Creative ZMS-20 and ZMS-40

  • Thread starter Deleted member 13524
  • Start date
Like they claimed an "aggregated Cortex A9 clock speed of 6GHz" and added the 4 ARM cores to the 96 "stemcell" cores to get the "100 cores" in the press release, it's also possible they are adding the GFLOPS from the dual Cortex A9 @ 1.5GHz to the GFLOPS from the 48 stemcell cores in order to get the 26GFLOPS.
Yes, but it's obvious from the phrasing that they're adding the ARM and stemcell cores, or aggregating the ARM clock cycles. "48 x 32-bit floating point media processing cores for 26GFlops of compute" seems clear to me, too.
 
Dumb question: isn't ZiiLabs actually the leftovers from the former UK based 3DLabs (RIP)?
 
Dumb question: isn't ZiiLabs actually the leftovers from the former UK based 3DLabs (RIP)?
Correct, although I think most of the GPU engineers were fired rather than moved to the handheld division.
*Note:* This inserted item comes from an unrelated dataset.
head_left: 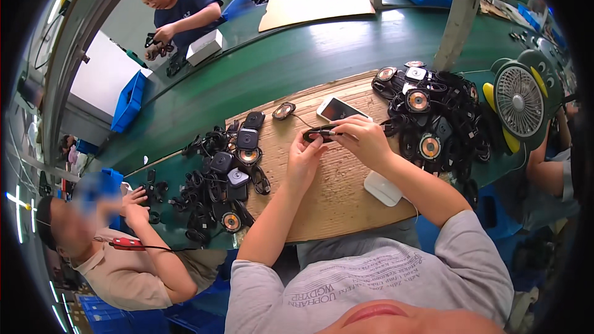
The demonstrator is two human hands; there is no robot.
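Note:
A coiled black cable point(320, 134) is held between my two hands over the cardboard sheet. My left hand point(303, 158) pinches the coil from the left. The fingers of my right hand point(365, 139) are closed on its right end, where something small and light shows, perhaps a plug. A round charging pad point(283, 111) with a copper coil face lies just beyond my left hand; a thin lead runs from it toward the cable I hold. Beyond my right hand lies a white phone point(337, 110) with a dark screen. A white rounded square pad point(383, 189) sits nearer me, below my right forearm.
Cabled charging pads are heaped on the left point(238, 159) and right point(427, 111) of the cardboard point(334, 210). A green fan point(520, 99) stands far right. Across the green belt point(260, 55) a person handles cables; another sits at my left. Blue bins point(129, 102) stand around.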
BTW, it's interesting this architecture is most similar to Broadcom's Videocore which came from Alphamosaic... which was also an UK start-up.

I suspect a good majority of the exotic parallel architectures in the world were probably developed in the UK, as an heritage of Inmos and the Transputer. Therefore it's pretty ironic that the Transputer project was seen as a failure by the government, when it likely created an unbelievable number of jobs over the years. Too bad so many of these start-ups folded or were acquired relatively cheaply... a successful Icera IPO would have made up for it in my mind (Simon Knowles was part of Inmos in the later years and even led the team after it was acquired by STMicro), but of course that won't happen now.
 
Correct, although I think most of the GPU engineers were fired rather than moved to the handheld division.

BTW, it's interesting this architecture is most similar to Broadcom's Videocore which came from Alphamosaic... which was also an UK start-up.

Well if the majority of GPU engineers were fired then the result doesn't surprise me one bit.

I suspect a good majority of the exotic parallel architectures in the world were probably developed in the UK, as an heritage of Inmos and the Transputer. Therefore it's pretty ironic that the Transputer project was seen as a failure by the government, when it likely created an unbelievable number of jobs over the years. Too bad so many of these start-ups folded or were acquired relatively cheaply... a successful Icera IPO would have made up for it in my mind (Simon Knowles was part of Inmos in the later years and even led the team after it was acquired by STMicro), but of course that won't happen now.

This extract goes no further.